* Problem to work on *
Beneath this task is a listing; tally its lines that contain "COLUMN" and give only the total.

* Data records *

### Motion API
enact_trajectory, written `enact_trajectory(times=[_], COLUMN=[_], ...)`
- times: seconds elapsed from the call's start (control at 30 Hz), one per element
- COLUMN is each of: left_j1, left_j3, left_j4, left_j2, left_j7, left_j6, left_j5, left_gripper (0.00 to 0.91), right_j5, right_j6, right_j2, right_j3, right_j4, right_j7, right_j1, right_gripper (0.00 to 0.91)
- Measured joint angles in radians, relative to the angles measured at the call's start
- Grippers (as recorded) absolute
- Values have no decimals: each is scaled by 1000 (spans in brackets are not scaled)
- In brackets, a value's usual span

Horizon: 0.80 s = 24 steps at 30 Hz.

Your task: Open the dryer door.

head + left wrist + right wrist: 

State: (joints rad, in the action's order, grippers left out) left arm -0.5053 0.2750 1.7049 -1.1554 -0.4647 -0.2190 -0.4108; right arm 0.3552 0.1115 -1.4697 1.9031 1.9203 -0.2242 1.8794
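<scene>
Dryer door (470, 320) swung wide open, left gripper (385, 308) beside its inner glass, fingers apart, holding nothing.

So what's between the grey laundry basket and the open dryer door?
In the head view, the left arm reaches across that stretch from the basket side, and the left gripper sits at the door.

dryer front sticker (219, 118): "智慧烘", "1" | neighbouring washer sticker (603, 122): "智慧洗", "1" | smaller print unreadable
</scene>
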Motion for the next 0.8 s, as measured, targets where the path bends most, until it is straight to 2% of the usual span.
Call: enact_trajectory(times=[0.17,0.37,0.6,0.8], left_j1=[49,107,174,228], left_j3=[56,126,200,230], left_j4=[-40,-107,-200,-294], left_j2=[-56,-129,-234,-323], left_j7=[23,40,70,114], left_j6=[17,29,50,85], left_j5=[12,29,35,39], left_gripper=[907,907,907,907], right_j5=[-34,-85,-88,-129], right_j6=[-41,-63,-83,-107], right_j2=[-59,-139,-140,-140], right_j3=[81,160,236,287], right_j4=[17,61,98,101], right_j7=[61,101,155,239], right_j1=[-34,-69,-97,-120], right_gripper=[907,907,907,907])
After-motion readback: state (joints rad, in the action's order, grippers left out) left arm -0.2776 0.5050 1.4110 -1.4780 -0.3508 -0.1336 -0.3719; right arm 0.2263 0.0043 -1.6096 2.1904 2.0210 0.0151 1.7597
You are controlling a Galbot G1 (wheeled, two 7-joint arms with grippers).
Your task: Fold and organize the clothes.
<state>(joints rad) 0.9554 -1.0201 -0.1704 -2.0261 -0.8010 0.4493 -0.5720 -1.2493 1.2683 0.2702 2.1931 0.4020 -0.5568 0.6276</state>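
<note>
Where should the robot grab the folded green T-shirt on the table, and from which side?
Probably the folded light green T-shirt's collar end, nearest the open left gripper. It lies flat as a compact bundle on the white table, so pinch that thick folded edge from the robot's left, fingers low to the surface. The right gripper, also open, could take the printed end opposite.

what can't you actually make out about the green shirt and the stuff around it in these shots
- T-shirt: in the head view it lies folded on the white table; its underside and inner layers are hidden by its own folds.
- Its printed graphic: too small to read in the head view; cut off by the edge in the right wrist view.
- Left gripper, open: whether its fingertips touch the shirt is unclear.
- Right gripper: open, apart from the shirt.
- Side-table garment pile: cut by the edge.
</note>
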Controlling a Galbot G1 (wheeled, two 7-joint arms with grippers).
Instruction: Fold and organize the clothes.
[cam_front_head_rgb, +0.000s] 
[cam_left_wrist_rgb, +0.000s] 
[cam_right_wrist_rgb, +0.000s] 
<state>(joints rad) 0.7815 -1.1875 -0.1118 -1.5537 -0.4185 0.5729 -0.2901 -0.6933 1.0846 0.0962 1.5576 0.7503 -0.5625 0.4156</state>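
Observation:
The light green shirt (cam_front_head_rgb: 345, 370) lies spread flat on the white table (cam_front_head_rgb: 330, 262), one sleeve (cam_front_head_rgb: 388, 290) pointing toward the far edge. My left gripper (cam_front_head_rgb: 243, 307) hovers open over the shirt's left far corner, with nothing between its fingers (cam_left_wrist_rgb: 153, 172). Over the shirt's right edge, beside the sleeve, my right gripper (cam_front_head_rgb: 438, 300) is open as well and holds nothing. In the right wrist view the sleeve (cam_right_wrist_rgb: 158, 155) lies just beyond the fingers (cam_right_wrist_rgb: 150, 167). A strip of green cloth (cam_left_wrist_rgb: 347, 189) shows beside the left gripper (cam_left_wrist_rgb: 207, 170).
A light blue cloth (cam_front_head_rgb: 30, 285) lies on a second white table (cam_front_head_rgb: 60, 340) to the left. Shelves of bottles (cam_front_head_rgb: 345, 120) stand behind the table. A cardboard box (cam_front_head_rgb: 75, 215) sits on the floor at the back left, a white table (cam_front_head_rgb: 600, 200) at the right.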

* Answer *
2